▶ REQUIRED WORK:
Everything in the data must be repeated exactly, apart from the pictures, which are left out.

▶ RAW DATA:
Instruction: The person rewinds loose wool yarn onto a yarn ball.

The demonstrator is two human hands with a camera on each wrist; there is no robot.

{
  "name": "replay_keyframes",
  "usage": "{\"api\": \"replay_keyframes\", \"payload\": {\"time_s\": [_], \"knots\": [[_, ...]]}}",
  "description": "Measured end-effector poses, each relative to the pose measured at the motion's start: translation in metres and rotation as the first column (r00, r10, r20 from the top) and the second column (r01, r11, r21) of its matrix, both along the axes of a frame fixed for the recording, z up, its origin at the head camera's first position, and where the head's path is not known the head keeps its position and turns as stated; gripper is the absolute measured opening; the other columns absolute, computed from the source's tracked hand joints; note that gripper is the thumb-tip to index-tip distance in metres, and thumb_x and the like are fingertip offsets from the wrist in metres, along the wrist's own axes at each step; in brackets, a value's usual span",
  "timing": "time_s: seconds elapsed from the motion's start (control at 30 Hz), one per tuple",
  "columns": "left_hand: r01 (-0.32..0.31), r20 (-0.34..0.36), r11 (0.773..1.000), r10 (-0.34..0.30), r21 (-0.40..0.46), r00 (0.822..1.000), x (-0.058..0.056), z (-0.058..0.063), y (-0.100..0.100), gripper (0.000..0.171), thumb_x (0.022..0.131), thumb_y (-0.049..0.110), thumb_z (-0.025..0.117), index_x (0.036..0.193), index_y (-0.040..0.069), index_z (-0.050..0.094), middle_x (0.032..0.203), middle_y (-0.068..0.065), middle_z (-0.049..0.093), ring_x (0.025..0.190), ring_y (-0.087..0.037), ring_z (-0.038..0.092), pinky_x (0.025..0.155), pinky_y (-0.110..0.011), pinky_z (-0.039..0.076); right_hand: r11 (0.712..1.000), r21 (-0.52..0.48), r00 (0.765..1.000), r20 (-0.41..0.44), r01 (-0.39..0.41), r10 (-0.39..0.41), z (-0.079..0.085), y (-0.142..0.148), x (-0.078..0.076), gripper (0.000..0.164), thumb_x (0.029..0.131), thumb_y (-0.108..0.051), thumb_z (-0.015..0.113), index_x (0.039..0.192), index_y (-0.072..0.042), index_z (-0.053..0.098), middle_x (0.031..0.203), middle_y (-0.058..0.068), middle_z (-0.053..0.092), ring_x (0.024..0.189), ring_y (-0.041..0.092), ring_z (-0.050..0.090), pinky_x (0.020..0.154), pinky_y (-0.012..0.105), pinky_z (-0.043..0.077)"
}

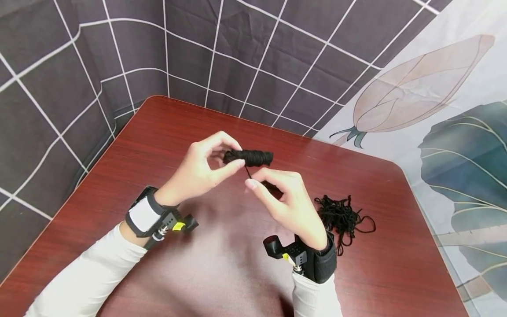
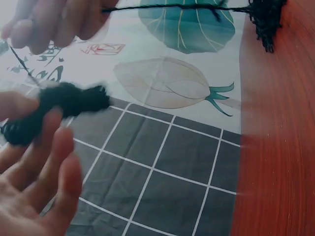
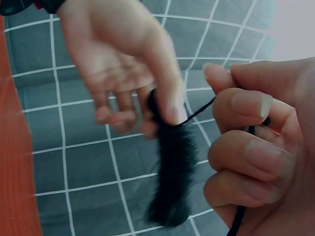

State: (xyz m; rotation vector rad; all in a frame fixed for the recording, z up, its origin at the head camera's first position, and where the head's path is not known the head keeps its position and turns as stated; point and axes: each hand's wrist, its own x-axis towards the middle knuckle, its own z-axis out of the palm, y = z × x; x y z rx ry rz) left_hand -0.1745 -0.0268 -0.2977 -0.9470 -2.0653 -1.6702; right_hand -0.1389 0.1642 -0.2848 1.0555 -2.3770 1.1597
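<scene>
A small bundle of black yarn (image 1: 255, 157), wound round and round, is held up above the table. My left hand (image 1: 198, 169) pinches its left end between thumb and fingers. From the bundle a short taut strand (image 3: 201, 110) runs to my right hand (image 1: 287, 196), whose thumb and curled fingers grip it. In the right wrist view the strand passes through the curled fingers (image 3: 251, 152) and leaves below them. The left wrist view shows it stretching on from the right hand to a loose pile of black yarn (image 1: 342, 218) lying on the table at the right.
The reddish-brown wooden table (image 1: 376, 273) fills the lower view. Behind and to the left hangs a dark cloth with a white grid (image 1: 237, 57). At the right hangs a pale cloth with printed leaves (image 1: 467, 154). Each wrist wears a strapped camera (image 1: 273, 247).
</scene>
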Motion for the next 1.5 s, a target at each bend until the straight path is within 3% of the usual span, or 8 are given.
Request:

▶ SOLUTION:
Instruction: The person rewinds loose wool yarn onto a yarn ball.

The demonstrator is two human hands with a camera on each wrist; there is no robot.

{
  "name": "replay_keyframes",
  "usage": "{\"api\": \"replay_keyframes\", \"payload\": {\"time_s\": [_], \"knots\": [[_, ...]]}}",
  "description": "Measured end-effector poses, each relative to the pose measured at the motion's start: translation in metres and rotation as the first column (r00, r10, r20 from the top) and the second column (r01, r11, r21) of its matrix, both along the axes of a frame fixed for the recording, z up, its origin at the head camera's first position, and where the head's path is not known the head keeps its position and turns as stated; gripper is the absolute measured opening; the other columns absolute, computed from the source's tracked hand joints; note that gripper is the thumb-tip to index-tip distance in metres, and thumb_x and the like are fingertip offsets from the wrist in metres, along the wrist's own axes at each step; in brackets, a value's usual span",
  "timing": "time_s: seconds elapsed from the motion's start (control at 30 Hz), one per tuple",
  "columns": "left_hand: r01 (-0.32..0.31), r20 (-0.34..0.36), r11 (0.773..1.000), r10 (-0.34..0.30), r21 (-0.40..0.46), r00 (0.822..1.000), x (-0.058..0.056), z (-0.058..0.063), y (-0.100..0.100), gripper (0.000..0.171), thumb_x (0.022..0.131), thumb_y (-0.049..0.110), thumb_z (-0.025..0.117), index_x (0.036..0.193), index_y (-0.040..0.069), index_z (-0.050..0.094), middle_x (0.032..0.203), middle_y (-0.068..0.065), middle_z (-0.049..0.093), ring_x (0.025..0.190), ring_y (-0.087..0.037), ring_z (-0.038..0.092), pinky_x (0.025..0.155), pinky_y (-0.110..0.011), pinky_z (-0.039..0.076); right_hand: r11 (0.712..1.000), r21 (-0.52..0.48), r00 (0.765..1.000), r20 (-0.41..0.44), r01 (-0.39..0.41), r10 (-0.39..0.41), z (-0.079..0.085), y (-0.142..0.148), x (-0.078..0.076), gripper (0.000..0.164), thumb_x (0.029..0.131), thumb_y (-0.108..0.051), thumb_z (-0.015..0.113), index_x (0.039..0.192), index_y (-0.072..0.042), index_z (-0.053..0.098), middle_x (0.031..0.203), middle_y (-0.058..0.068), middle_z (-0.053..0.092), ring_x (0.024..0.189), ring_y (-0.041..0.092), ring_z (-0.050..0.090), pinky_x (0.020..0.154), pinky_y (-0.012..0.105), pinky_z (-0.043..0.077)"
}


State: (xyz m; rotation vector rad; all in a frame fixed for the recording, z up, its origin at the head camera's first position, and where the head's path is not known the head keeps its position and turns as stated; point and axes: each hand's wrist, its own x-axis towards the middle knuckle, its own z-axis out of the palm, y = z × x; x y z rx ry rz) left_hand -0.1745 -0.0268 -0.2977 -0.9470 -2.0653 -1.6702; right_hand -0.1389 0.1642 -0.2848 1.0555 -2.3770 1.1597
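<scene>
A small bundle of black yarn (image 1: 255, 157), wound round and round, is held up above the table. My left hand (image 1: 198, 169) pinches its left end between thumb and fingers. From the bundle a short taut strand (image 3: 201, 110) runs to my right hand (image 1: 287, 196), whose thumb and curled fingers grip it. In the right wrist view the strand passes through the curled fingers (image 3: 251, 152) and leaves below them. The left wrist view shows it stretching on from the right hand to a loose pile of black yarn (image 1: 342, 218) lying on the table at the right.
The reddish-brown wooden table (image 1: 376, 273) fills the lower view. Behind and to the left hangs a dark cloth with a white grid (image 1: 237, 57). At the right hangs a pale cloth with printed leaves (image 1: 467, 154). Each wrist wears a strapped camera (image 1: 273, 247).
</scene>
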Motion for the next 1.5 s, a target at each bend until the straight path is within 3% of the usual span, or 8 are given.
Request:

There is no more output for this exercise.